Each program does one thing well. —Unix Philosophy
Good candidates for microservices include:
- Authentication service
- Email sending
- Image resizing
- HTTP APIs for given resource types
Microservice Communication Types
When microservices communicate with each other, the two most common approaches are via HTTP and via messages.
Synchronous via HTTP
Microservices can expose HTTP endpoints so that other services can use their services.
But why HTTP? HTTP is the de facto, standard way of information exchange. Every language has some HTTP client (yes, you can write your microservices using different languages). We have the toolset to scale it; no need to reinvent the wheel. Have I mentioned that it is stateless as well?
Asynchronous via Queues/Messages
Another way for microservices to communicate with each other is to use messaging queues like RabbitMQ or ZeroMQ. This way of communication is extremely useful when talking about long-running worker tasks or mass processing. A good example of this is sending massive amount of emails—when an email has to be sent out it will be put into a queue, and the email microservice will process it and send it out.

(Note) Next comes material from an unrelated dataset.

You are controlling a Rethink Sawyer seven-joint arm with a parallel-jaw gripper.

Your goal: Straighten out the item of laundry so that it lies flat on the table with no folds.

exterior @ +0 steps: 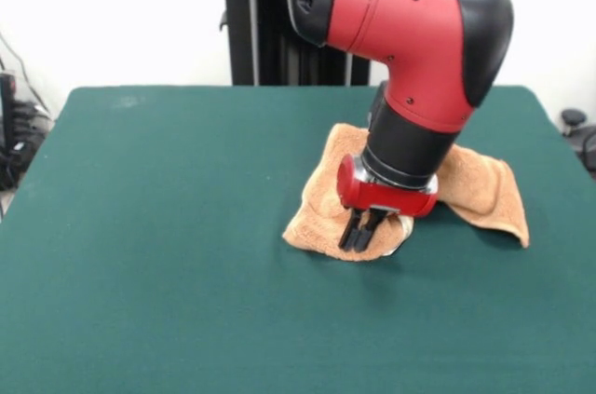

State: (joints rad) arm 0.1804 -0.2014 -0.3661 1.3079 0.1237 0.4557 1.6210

Adding Request IDs Facilitates Microservice Debugging
If you move from a monolithic application to microservices, one of the biggest challenges you will face is the lack of stack traces through services.
What happens if one of your microservices in your infrastructure starts throwing stack traces? Wouldn’t it be great if you could trace it back to the origin of that request and play it back to see what happened? To be able to do that you have to assign a Request ID to each of your requests and log them. Since your microservices should be stateless, it should be easy to play back the whole request through your infrastructure, assuming that you record everything.
This approach solves another problem as well: You can have your services implemented in as many programming languages as you would like, and you will still have this playback ability.
Logging Challenges with Microservices
So far so good. You are logging your requests with IDs, but you still have to interpret them in some way. To do so you have to push your logs to a centralized logging application like Loggly.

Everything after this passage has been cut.